Because many child rapists are intelligent, hardworking, successful, and superficially charming, we have to constantly remind ourselves of what is going on behind the pedophile's facade of respectability and decency. The fact that some of these perverts are excellent teachers, pediatricians, priests, or football coaches, is irrelevant. Moreover, our attention should not be diverted because a pedophile has friends in high places. Children most vulnerable to these sexual predators belong to parents who are either too naive, busy, stupid, or indifferent to keep an eye on adults who pay too much attention to their children. Pedophiles also take advantage of co-workers who either protect them, or are afraid to stick their necks out and report their suspicions. Pedophiles also benefit from prosecutors who shy away from cases like this.
Jerry Sandusky
Jerry Sandusky, the Penn State football coach convicted in 2011 of raping several boys, told a reporter with the Associated Press that he was "distraught" over the penalties the NCAA has issued to Penn State's football program. I have three questions about this: Why was a journalist even talking to this child molester? What relevance did Sandusky's opinion have to with anything? And who cared what he thought? If Jerry Sandusky were a real human being--one with empathy, self-awareness, and a conscience--he would not have made such an outrageous statement because he'd realize how most people would react to it. If the former football coach was "distraught" about anything, it should have been what he had done to all those children. Sandusky didn't care about the lives he had ruined.
Earl B. Bradley
In June 2011, a 58-year-old pediatrician from Lewes, Delaware named Earl B. Bradley was found guilty of raping, over a ten year period, 85 girls and one boy. All of his victims were between two and five-years old. Not only did the physician molest these toddlers, he video-taped himself doing it. When investigators, in December 2009, searched his pediatrics office, the officers found dozens of these tapes.

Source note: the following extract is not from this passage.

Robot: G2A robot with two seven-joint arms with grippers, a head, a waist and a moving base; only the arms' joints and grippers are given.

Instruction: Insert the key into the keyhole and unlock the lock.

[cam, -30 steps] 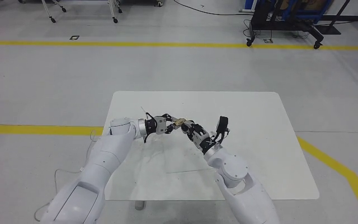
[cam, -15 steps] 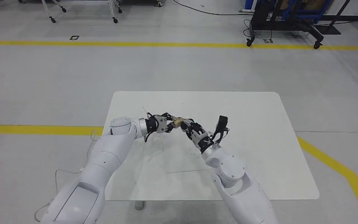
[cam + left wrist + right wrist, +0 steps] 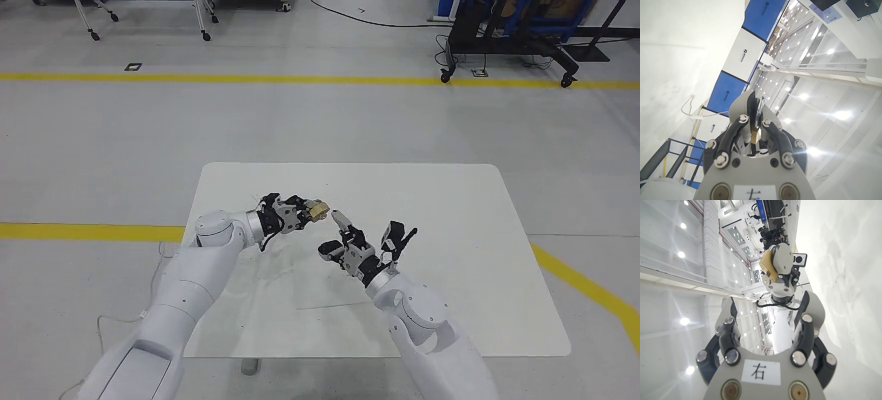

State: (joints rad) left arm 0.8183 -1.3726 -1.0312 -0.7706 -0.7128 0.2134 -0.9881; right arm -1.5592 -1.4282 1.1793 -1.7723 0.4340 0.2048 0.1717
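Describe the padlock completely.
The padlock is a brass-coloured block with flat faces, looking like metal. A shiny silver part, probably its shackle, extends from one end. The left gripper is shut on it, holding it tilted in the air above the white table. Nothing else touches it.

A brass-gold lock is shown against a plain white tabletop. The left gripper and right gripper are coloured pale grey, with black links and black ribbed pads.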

At his trial, presented before a judge instead of a jury, Bradley's attorneys did not argue that he was innocent. Instead, they raised a procedural defense questioning the constitutionality of the police search of his office. The judge ruled the search constitutional, found the defendant guilty, and sentenced him to 14 life sentences plus 164 years.
In August 2012, after spending a year in the prison library, Bradley sent a 15-page letter to the Delaware Supreme Court in which he asked the justices to take up the issue of the constitutionality of the office search that uncovered his child molestation sex tapes. In his appeal, Bradley did not deny raping 86 of his patients.
A normal person, under these circumstances, wouldn't be capable of mustering up outrage over a supposedly unconstitutional search. This doctor, a pedophile who raped his patients, then billed their parents, referred to the police search of his office as an "assault" on his "basic and core privacy rights."
Every breath Earl B. Bradley takes in his cell at the state prison near Smyrna, Delaware is an affront to humanity.